The funds are intended for a coordinated industry recovery effort led by Aave, KelpDAO, LayerZero, EtherFi and Compound, aimed at recovering affected users.
But the frozen ether is also at the center of a growing legal dispute in Manhattan federal court.
Last week, attorney Charles Gerstein, who represents families holding approximately $877 million in unpaid terrorism judgments against North Korea, served a restraining notice on Arbitrum DAO alleging that the frozen ETH constitutes property of North Korea because the exploit has been widely attributed to Pyongyang’s Lazarus Group.
That triggered an emergency legal fight.
Aave moved earlier this week to overturn the restriction notice, arguing that the assets belong to innocent users, not North Korea, and warning that continued delays risk “cascading liquidations” and broader instability in decentralized financial markets.

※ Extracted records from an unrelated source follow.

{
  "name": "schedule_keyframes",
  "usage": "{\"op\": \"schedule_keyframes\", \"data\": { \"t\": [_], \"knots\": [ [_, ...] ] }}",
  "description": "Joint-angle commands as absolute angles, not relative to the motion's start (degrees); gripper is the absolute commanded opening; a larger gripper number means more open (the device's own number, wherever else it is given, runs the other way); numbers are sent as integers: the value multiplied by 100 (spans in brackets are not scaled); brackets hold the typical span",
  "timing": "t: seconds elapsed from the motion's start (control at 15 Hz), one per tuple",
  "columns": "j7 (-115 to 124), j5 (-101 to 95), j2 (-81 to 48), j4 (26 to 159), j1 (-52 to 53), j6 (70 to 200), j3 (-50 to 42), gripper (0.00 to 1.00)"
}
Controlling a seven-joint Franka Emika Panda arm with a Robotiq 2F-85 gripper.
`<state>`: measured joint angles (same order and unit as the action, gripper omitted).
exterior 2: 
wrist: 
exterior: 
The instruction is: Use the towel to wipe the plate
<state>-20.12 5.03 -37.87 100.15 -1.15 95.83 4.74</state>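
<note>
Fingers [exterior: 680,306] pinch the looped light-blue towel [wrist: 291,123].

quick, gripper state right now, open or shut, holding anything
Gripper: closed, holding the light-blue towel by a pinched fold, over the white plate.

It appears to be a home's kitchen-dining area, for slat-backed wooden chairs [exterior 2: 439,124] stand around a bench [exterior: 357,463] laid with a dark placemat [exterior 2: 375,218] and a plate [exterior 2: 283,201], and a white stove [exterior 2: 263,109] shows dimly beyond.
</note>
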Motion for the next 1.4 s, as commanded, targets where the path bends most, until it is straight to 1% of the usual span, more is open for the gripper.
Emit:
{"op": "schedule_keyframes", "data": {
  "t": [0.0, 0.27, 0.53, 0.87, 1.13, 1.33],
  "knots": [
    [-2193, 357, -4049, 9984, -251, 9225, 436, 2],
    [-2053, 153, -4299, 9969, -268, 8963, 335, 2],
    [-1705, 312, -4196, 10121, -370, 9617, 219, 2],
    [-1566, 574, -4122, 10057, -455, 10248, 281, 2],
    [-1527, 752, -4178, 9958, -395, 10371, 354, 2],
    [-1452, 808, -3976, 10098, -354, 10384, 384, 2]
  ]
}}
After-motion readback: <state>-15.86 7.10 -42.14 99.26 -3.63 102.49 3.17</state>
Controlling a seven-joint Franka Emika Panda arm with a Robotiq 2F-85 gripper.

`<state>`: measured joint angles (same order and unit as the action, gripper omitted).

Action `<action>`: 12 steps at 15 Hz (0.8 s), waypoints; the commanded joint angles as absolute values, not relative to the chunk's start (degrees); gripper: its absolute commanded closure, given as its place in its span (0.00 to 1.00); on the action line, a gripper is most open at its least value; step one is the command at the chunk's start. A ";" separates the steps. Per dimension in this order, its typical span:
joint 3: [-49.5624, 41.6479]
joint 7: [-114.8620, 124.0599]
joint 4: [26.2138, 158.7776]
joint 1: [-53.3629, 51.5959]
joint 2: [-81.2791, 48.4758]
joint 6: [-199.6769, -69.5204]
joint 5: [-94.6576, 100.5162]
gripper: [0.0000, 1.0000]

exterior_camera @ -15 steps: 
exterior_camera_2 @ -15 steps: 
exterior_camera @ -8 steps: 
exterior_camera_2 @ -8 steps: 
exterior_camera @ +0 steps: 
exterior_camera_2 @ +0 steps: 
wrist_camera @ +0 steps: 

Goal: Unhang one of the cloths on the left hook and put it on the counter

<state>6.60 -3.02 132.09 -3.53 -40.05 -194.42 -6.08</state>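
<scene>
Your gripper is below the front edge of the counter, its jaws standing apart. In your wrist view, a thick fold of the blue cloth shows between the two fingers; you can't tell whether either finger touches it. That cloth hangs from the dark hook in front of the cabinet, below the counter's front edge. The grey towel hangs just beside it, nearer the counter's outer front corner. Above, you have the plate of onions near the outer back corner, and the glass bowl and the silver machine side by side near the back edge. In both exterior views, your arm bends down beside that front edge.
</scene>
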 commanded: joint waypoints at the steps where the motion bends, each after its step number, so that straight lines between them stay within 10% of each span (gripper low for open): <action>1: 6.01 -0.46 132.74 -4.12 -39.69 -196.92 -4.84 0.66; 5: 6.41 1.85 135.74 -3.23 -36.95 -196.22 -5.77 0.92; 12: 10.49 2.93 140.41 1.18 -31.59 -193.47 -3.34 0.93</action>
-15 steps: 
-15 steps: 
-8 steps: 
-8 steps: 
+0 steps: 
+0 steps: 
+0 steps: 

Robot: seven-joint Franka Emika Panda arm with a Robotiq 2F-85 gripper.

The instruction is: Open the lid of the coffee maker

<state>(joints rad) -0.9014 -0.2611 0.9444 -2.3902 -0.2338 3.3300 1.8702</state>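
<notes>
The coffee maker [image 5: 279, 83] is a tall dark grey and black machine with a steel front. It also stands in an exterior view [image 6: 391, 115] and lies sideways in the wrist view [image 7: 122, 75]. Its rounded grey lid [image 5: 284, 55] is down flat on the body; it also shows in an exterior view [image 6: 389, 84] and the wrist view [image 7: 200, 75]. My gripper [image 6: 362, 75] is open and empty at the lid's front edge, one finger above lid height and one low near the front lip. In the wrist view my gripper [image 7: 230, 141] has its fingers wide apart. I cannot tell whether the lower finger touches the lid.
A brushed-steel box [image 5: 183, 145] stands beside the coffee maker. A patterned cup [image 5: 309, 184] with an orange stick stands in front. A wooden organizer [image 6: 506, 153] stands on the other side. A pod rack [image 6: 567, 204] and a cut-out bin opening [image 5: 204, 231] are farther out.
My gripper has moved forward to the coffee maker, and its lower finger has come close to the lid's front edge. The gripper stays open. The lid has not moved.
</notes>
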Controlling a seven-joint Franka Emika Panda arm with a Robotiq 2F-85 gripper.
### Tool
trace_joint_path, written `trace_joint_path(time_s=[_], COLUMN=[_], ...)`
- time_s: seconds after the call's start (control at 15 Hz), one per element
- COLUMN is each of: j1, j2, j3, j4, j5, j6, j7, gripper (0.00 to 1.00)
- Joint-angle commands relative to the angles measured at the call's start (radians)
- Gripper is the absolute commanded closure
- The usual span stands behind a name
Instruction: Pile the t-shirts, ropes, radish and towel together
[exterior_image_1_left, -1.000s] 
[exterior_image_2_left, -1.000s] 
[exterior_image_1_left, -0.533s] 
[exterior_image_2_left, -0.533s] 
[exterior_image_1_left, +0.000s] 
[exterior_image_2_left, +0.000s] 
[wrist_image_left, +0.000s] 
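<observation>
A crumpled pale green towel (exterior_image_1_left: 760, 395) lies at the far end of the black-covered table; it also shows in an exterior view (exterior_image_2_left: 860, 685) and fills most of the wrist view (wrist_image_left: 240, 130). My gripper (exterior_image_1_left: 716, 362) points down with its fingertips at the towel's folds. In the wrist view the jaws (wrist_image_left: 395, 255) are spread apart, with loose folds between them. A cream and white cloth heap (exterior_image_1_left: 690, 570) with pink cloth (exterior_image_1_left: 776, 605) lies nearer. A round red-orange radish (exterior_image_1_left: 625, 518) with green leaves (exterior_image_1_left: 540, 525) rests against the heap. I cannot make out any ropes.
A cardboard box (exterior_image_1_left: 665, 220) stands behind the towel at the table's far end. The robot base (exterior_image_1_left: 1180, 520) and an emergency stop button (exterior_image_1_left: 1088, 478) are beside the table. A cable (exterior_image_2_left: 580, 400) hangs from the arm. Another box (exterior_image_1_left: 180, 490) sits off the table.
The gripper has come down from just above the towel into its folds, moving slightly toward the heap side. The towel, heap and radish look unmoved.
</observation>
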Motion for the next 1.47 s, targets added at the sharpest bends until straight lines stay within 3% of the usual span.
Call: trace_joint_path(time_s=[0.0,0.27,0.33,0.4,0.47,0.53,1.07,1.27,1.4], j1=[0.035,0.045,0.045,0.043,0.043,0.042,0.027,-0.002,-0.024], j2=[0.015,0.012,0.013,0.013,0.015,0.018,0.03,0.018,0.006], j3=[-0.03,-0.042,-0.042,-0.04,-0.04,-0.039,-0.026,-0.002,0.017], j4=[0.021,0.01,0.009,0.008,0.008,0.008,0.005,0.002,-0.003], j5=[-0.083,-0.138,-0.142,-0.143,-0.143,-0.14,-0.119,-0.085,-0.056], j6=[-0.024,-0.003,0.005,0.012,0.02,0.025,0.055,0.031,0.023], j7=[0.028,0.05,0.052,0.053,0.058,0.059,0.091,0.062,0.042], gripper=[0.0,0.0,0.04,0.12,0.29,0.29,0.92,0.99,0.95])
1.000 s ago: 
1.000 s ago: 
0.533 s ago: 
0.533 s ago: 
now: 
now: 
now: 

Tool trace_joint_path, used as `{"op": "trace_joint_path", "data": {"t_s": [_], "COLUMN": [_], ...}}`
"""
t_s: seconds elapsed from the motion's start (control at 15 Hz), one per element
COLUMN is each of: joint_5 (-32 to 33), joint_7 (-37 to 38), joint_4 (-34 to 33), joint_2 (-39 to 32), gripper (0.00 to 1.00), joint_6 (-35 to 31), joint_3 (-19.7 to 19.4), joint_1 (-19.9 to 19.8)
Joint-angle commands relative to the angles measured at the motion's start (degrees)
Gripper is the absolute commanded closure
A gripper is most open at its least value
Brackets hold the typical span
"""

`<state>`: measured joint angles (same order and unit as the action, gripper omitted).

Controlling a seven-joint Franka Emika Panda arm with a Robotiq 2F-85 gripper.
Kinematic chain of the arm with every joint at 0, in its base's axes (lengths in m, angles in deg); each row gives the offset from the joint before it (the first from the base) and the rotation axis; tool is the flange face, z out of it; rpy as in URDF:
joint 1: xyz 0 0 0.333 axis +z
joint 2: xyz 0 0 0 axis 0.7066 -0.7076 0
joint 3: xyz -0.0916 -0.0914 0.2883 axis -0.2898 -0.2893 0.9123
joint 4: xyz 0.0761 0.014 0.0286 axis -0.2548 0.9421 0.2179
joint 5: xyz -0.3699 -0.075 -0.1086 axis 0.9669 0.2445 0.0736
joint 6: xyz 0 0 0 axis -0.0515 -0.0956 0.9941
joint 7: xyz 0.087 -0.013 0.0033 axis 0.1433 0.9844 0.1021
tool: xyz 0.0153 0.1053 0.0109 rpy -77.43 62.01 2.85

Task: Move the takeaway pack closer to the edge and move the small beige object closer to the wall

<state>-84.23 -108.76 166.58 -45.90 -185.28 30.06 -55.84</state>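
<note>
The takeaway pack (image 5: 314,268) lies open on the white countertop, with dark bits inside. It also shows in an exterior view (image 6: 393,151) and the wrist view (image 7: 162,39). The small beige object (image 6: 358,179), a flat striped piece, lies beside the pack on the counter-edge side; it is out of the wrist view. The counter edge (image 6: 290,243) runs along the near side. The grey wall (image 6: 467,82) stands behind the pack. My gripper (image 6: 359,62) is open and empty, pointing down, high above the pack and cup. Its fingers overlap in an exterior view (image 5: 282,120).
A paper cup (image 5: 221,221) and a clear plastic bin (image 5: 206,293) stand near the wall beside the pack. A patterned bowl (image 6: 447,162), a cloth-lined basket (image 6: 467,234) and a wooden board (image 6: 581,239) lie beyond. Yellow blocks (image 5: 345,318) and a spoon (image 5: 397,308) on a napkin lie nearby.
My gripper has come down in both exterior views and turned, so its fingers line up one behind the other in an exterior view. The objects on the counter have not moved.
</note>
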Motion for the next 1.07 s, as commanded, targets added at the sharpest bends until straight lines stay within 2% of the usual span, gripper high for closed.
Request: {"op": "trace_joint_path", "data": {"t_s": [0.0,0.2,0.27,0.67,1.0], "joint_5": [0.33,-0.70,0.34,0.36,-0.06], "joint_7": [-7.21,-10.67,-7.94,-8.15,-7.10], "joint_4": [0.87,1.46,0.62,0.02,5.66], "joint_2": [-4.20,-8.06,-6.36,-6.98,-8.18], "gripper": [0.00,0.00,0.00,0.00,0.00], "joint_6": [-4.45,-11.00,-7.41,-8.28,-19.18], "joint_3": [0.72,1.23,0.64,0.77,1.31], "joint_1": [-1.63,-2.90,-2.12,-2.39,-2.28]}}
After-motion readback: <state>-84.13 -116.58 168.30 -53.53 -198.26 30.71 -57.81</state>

Gerstein responded on Tuesday, arguing that the exploit was not a theft but a fraud, meaning that the attackers obtained legal title to ETH by deceiving Aave lending markets with worthless collateral.
Friday’s governance vote does not mean funds will move immediately.
Because the move was structured as a constitutional AIP under the Arbitrum governance framework, the transfer cannot be executed for at least eight days, giving the Manhattan court time to intervene before any ETH moves.
The Arbitrum delegates were not voting blindly in the face of legal risk either. The proposal included indemnification protections for the Arbitrum Foundation, Offchain Labs, Security Council members, and governance delegates against certain claims arising from the freezing or release of ETH, underscoring how unusual the risks around the vote had already become.
Speaking at Consensus Miami this week, Linda Jeng, chief legal and policy officer at Aave Labs, said the exploit had already forced the protocol to rethink its risk framework, expanding collateral standards beyond financial metrics to include cybersecurity, interoperability and technical architecture reviews.
Jeng, who worked as a regulator during the 2008 financial crisis, drew a contrast with traditional taxpayer-backed financial bailouts.
“In the financial crisis, we had to bail out the banks,” he said. “Here we come together as an ecosystem to rescue ourselves.”